Problem details. If a line below contains the string "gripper", return that line.

Source material.
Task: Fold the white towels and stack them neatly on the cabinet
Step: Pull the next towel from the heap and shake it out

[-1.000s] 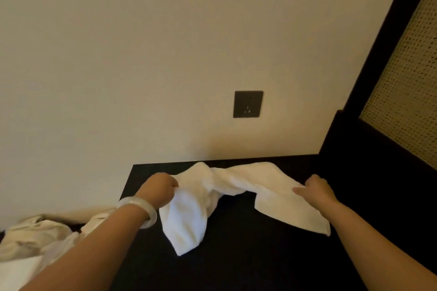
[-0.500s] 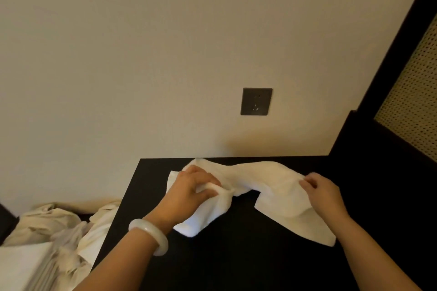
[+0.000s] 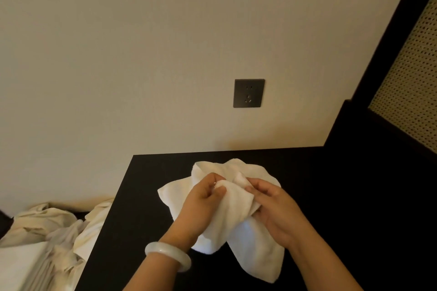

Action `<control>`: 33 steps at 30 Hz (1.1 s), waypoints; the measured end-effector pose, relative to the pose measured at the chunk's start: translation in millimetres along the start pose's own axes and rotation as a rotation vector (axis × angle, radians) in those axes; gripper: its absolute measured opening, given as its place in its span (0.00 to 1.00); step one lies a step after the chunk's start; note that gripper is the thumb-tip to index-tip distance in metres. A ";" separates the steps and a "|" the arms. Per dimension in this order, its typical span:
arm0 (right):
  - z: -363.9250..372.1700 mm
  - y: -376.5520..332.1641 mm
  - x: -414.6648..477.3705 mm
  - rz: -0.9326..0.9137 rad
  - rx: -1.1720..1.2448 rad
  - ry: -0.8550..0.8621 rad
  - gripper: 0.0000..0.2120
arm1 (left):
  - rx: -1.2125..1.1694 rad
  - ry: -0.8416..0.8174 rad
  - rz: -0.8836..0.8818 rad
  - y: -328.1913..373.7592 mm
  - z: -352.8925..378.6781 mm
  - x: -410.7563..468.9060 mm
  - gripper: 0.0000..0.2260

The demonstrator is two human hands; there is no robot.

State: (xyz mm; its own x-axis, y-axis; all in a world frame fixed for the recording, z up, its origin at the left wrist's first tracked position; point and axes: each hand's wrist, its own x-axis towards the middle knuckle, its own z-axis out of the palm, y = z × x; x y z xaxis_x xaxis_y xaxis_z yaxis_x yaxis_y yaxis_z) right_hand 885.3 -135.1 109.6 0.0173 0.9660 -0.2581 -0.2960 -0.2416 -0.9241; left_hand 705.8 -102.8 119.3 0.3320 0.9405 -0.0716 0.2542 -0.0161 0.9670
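On the flat black cabinet top [image 3: 146,196] by the beige wall, my left hand [image 3: 201,205] and right hand [image 3: 276,210] pinch the soft white towel [image 3: 255,245] bunched between them. No fold is finished and no stack shows; crumpled cream linen [image 3: 47,231] waits left.

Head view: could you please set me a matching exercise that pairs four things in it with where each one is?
Things:
1. white towel
2. pale bangle
3. wall socket
4. crumpled linen

Places:
A. round the wrist of the left hand
B. on the wall above the cabinet
C. low down, left of the cabinet
D. gripped by the left hand and the right hand

Pairs: 1-D, 2-A, 3-B, 4-C
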 end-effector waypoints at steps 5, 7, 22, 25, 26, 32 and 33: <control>4.9 3.1 -12.8 -0.043 -0.073 0.020 0.14 | 0.099 0.173 -0.011 -19.4 17.7 -1.4 0.02; 9.2 4.0 -17.2 -0.082 -0.285 0.025 0.16 | 0.057 0.232 -0.025 -23.1 25.6 -3.5 0.03; -52.2 5.6 -20.5 -0.141 -0.633 0.228 0.13 | 1.131 -0.297 -0.050 4.2 -12.9 58.3 0.21; -77.7 16.5 -19.0 -0.105 -0.554 0.285 0.14 | 1.112 -0.036 0.031 0.8 -17.4 92.1 0.16; -85.5 21.2 -18.0 -0.093 -0.532 0.306 0.14 | 1.136 -0.020 0.048 -1.4 -15.3 100.6 0.17; -110.3 44.5 -18.0 -0.077 -0.461 0.371 0.16 | 1.420 -0.280 0.136 -15.4 -5.6 133.7 0.24; -111.8 45.7 -18.8 -0.079 -0.450 0.380 0.16 | 1.391 -0.305 0.096 -16.0 -6.7 136.5 0.21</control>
State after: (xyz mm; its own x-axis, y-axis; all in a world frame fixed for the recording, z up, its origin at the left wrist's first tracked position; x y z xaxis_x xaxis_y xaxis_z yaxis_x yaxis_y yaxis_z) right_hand 978.2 -174.6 40.7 0.3877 0.9020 -0.1899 0.1525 -0.2659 -0.9518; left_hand 741.0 28.1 95.7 0.5324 0.8110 -0.2426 0.8299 -0.5566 -0.0393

Output of the task.
Action `<control>`: 33 steps at 30 Hz (1.1 s), waypoints; the measured end-effector pose, relative to the pose measured at the chunk's start: translation in millimetres along the start pose's own axes and rotation as a rotation vector (axis × angle, radians) in those axes; gripper: its absolute measured opening, given as its place in its span (0.00 to 1.00); step one lies a step after the chunk's start; note that gripper is the thumb-tip to index-tip distance in metres. A ";" separates the steps and a "|" the arms. Per dimension in this order, its typical span:
  - gripper: 0.0000..0.2120
  - gripper: 0.0000..0.2260

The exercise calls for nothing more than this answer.